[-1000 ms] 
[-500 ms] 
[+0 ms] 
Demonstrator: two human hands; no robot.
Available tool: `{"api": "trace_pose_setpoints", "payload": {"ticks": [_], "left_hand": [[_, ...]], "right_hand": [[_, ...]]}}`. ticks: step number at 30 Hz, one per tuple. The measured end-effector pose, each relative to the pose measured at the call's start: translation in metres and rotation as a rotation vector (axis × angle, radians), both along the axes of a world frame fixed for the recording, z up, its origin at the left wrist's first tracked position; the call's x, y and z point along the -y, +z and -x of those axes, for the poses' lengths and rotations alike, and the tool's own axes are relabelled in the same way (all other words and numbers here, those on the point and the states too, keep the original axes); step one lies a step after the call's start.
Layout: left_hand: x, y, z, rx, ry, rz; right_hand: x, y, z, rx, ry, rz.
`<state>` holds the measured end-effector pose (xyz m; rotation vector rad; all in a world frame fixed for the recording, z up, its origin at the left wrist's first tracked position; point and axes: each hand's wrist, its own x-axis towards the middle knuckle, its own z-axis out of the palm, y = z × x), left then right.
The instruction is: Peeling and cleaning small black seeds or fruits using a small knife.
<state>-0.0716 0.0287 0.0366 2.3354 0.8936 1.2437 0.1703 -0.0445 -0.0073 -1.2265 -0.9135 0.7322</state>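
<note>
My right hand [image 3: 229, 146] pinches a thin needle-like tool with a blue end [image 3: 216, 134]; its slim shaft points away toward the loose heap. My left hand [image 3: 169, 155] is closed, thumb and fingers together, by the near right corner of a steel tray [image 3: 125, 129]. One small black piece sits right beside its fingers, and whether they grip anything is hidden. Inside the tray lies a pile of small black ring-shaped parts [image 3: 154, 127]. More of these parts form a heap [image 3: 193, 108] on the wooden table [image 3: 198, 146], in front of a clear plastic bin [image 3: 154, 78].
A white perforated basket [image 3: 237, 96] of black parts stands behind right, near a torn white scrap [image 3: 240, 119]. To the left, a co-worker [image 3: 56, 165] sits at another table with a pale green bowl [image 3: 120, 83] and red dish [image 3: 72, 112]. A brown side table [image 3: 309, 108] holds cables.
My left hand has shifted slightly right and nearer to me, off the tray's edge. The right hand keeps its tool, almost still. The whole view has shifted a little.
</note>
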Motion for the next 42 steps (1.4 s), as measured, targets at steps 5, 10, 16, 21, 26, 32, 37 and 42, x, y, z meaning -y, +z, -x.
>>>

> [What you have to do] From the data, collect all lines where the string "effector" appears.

> [Written response]
Available tool: `{"api": "trace_pose_setpoints", "payload": {"ticks": [_], "left_hand": [[_, ...]], "right_hand": [[_, ...]]}}`. ticks: step number at 30 Hz, one per tuple. The measured end-effector pose, each relative to the pose measured at the call's start: translation in metres and rotation as a rotation vector (axis × angle, radians), both along the axes of a world frame fixed for the recording, z up, its origin at the left wrist's first tracked position; the call's x, y and z point along the -y, +z and -x of those axes, for the poses' lengths and rotations alike, and the tool's own axes are relabelled in the same way (all other words and numbers here, those on the point and the states too, keep the original axes); step one lies a step after the call's start.
`<state>` holds the measured end-effector pose (xyz m; rotation vector rad; all in a world frame fixed for the recording, z up, its origin at the left wrist's first tracked position; point and axes: each hand's wrist, its own x-axis towards the middle knuckle, its own z-axis out of the palm, y = z × x), left then right.

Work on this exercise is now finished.